Activity >> Your answer should consist of the lines in the listing that hold "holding".

Provided entries >>

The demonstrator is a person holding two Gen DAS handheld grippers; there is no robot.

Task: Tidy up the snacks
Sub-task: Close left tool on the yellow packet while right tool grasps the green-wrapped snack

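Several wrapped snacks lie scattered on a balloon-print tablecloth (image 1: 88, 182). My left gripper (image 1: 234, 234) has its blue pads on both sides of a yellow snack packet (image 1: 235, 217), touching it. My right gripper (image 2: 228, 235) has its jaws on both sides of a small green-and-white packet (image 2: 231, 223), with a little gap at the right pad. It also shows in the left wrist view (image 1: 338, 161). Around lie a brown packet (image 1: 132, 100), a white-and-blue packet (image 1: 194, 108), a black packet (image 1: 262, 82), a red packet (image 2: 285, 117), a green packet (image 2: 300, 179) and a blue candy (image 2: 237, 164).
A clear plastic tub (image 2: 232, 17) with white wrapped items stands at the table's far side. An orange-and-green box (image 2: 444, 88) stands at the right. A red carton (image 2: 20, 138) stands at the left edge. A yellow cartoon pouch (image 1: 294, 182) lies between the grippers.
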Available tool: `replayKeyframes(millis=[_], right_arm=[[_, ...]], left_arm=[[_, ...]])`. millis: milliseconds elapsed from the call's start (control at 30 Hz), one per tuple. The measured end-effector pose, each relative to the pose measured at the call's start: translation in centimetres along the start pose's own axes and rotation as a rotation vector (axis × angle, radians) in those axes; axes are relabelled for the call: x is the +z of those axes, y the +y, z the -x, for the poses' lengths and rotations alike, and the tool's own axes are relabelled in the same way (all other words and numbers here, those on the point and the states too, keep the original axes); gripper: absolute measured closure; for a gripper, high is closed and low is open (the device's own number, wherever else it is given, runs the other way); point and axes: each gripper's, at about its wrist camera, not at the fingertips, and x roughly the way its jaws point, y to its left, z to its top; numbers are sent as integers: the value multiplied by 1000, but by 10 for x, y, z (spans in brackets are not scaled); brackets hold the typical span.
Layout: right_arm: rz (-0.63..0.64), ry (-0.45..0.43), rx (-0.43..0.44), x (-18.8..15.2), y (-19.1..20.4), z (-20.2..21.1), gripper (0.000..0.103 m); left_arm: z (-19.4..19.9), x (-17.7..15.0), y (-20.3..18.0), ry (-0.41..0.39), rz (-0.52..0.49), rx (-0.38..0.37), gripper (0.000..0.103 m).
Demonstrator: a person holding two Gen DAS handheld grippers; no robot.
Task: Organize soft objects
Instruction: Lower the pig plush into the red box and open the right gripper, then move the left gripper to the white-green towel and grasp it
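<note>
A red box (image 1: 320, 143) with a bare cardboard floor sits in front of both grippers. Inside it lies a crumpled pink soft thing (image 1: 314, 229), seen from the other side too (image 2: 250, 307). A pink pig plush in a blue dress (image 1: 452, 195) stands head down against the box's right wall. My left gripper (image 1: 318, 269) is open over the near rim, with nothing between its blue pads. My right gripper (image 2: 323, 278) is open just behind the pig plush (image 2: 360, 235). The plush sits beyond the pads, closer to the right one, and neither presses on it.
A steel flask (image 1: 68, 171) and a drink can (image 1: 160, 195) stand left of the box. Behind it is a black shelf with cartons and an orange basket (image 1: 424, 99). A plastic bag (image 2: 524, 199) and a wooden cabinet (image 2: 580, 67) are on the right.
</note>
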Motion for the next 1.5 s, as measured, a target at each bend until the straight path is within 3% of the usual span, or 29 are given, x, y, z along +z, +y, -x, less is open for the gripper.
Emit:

Expected answer >>
The demonstrator is a person holding two Gen DAS handheld grippers; there is no robot.
Demonstrator: a person holding two Gen DAS handheld grippers; no robot.

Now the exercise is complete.